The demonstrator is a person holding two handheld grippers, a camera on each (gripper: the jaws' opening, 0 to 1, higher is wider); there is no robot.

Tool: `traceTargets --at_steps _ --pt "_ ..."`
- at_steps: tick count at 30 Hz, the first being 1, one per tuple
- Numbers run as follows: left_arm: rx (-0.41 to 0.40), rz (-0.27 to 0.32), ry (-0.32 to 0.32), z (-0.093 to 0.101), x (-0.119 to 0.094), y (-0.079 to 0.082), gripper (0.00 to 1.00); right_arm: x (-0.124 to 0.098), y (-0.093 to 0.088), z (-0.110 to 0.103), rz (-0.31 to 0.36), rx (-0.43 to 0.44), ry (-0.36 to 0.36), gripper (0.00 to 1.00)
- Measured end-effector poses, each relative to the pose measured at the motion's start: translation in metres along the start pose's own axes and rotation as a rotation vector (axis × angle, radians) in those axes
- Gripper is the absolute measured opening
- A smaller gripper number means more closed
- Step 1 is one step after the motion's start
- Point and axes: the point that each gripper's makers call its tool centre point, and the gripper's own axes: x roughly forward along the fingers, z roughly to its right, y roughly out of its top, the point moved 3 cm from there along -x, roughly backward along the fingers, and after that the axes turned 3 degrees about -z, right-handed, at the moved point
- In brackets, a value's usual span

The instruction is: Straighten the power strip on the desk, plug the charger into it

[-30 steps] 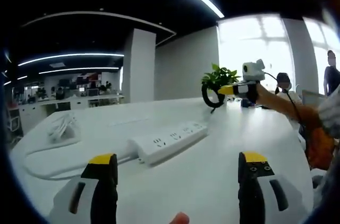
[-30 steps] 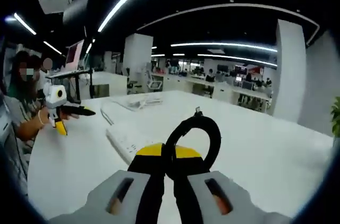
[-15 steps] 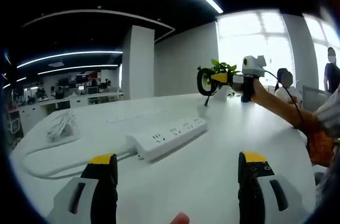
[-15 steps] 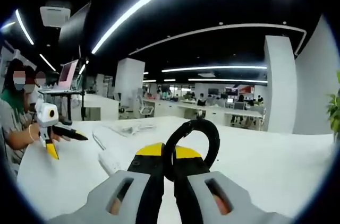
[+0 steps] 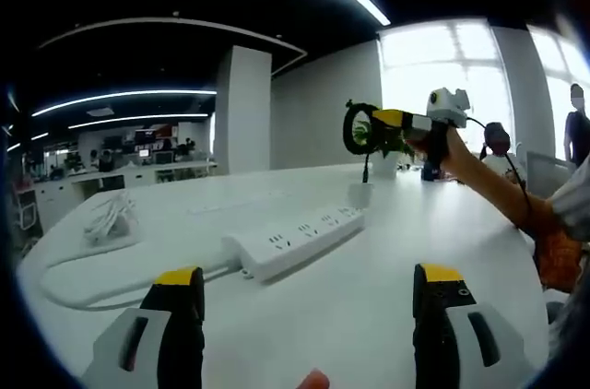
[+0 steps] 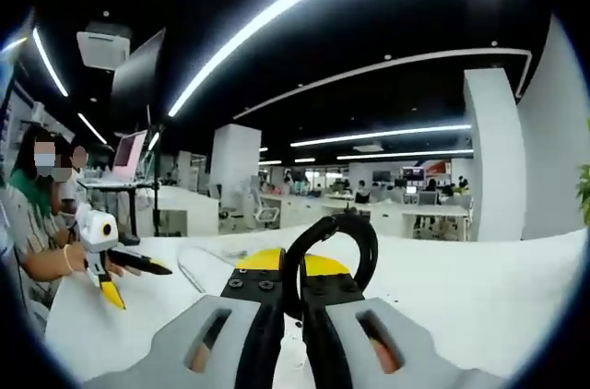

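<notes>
Power strip [image 5: 293,240]: smooth white plastic, slight sheen. Desk [image 5: 369,306]: smooth, matt white top. Cable loop [image 6: 336,251]: black, rubbery, semi-gloss. Cord [image 5: 83,289] near desk's left edge: white, smooth.

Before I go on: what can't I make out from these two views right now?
- Charger body: right gripper view, hidden behind the shut right tongs; only its black cable loop shows.
- Power strip socket shapes: left gripper view, too small.
- Strip's cord: its far end can't be traced.

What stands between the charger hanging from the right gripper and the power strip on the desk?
Nothing visible does. The right gripper holds the black cable with the charger dangling just above the desk, beside the power strip; bare desk lies between them.
</notes>
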Motion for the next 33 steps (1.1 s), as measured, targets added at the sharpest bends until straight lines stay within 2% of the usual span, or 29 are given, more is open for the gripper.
traceTargets --at_steps 11,16,23,30,33 --pt "-0.001 0.004 0.001 0.000 0.000 0.001 0.95 0.014 0.042 -0.033 0.086 -0.026 0.080 0.03" --pt "-0.014 0.024 0.003 -0.002 -0.002 0.004 0.95 0.019 0.053 -0.046 0.124 -0.023 0.118 0.03" --pt "-0.015 0.024 -0.005 0.000 -0.002 0.004 0.95 0.024 0.056 -0.062 0.142 -0.017 0.156 0.03" --pt "-0.016 0.026 -0.007 0.001 0.000 0.004 0.95 0.024 0.048 -0.067 0.150 0.001 0.186 0.03" --pt "-0.019 0.030 -0.010 0.002 0.001 0.004 0.96 0.020 0.046 -0.073 0.173 -0.010 0.209 0.03"
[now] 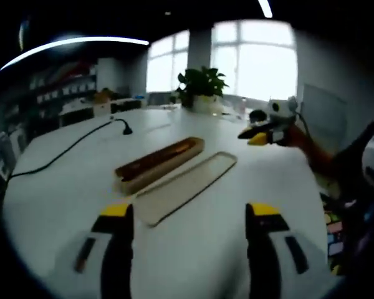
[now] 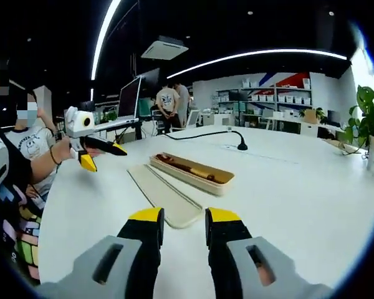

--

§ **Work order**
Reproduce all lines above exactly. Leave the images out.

§ **Written response**
The demonstrator is a person holding two handheld grippers, a camera on each (gripper: the jaws' opening, 0 to 1, higher is wider); there is no robot.

Tool: `traceTargets --at_steps _ --pt "_ ..."`
- at_steps: tick count at 30 Hz, the first being 1, one per tuple
- Numbers run as follows: left_arm: rx (-0.41 to 0.40), rz (-0.27 to 0.32), ry (-0.32 to 0.32), z (-0.093 to 0.101), x (-0.119 to 0.094), y (-0.079 to 0.082), gripper (0.00 to 1.00); right_arm: x (-0.124 to 0.098), y (-0.093 to 0.088), z (-0.110 to 0.103), rz (-0.31 to 0.36), rx (-0.43 to 0.44), ry (-0.36 to 0.36), gripper (0.00 to 1.00)
- Measured end-effector poses, each relative to the pose measured at the motion's start: translation in metres along the start pose's own axes and rotation as a rotation vector (axis × angle, radians) in those axes
- Gripper is the absolute measured opening
- A smaller gripper number means more closed
- Step 1 is one step after the motion's start
- Point and axes: the point that each gripper's makers call its tool centre point, and the gripper's own axes: x roughly forward along the fingers, z roughly to its right, y roughly out of its top, the point moved 3 cm from there along -x, roughly backward along the fingers, and after that the axes turned 3 degrees about -z, right-handed, at the moved point
- In brackets, a value's usual span

The instruction is: Straighten the power strip on the desk, plug the charger into it

[-30 steps] 
[-30 steps] 
[-15 steps] 
[-15 steps] 
[+0 steps] 
[+0 steps] 

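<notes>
Power strip [image 5: 293,240]: smooth white plastic, slight sheen. Desk [image 5: 369,306]: smooth, matt white top. Cable loop [image 6: 336,251]: black, rubbery, semi-gloss. Cord [image 5: 83,289] near desk's left edge: white, smooth.

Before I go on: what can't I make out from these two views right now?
- Charger body: right gripper view, hidden behind the shut right tongs; only its black cable loop shows.
- Power strip socket shapes: left gripper view, too small.
- Strip's cord: its far end can't be traced.

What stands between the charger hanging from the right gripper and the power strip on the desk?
Nothing visible does. The right gripper holds the black cable with the charger dangling just above the desk, beside the power strip; bare desk lies between them.
</notes>
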Motion for the next 33 steps (1.1 s), as measured, targets added at the sharpest bends until straight lines stay within 2% of the usual span, or 29 are given, more is open for the gripper.
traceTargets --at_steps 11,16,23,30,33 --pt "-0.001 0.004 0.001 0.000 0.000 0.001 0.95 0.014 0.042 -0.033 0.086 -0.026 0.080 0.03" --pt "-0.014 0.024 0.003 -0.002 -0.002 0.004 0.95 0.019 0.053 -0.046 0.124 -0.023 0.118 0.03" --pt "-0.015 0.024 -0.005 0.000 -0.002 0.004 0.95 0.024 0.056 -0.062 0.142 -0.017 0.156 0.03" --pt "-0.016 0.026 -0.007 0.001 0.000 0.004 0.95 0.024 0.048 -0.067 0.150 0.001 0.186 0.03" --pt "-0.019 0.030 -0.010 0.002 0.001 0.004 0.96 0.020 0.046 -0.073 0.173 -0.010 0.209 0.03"
[now] 
[now] 

The exercise requires no further answer.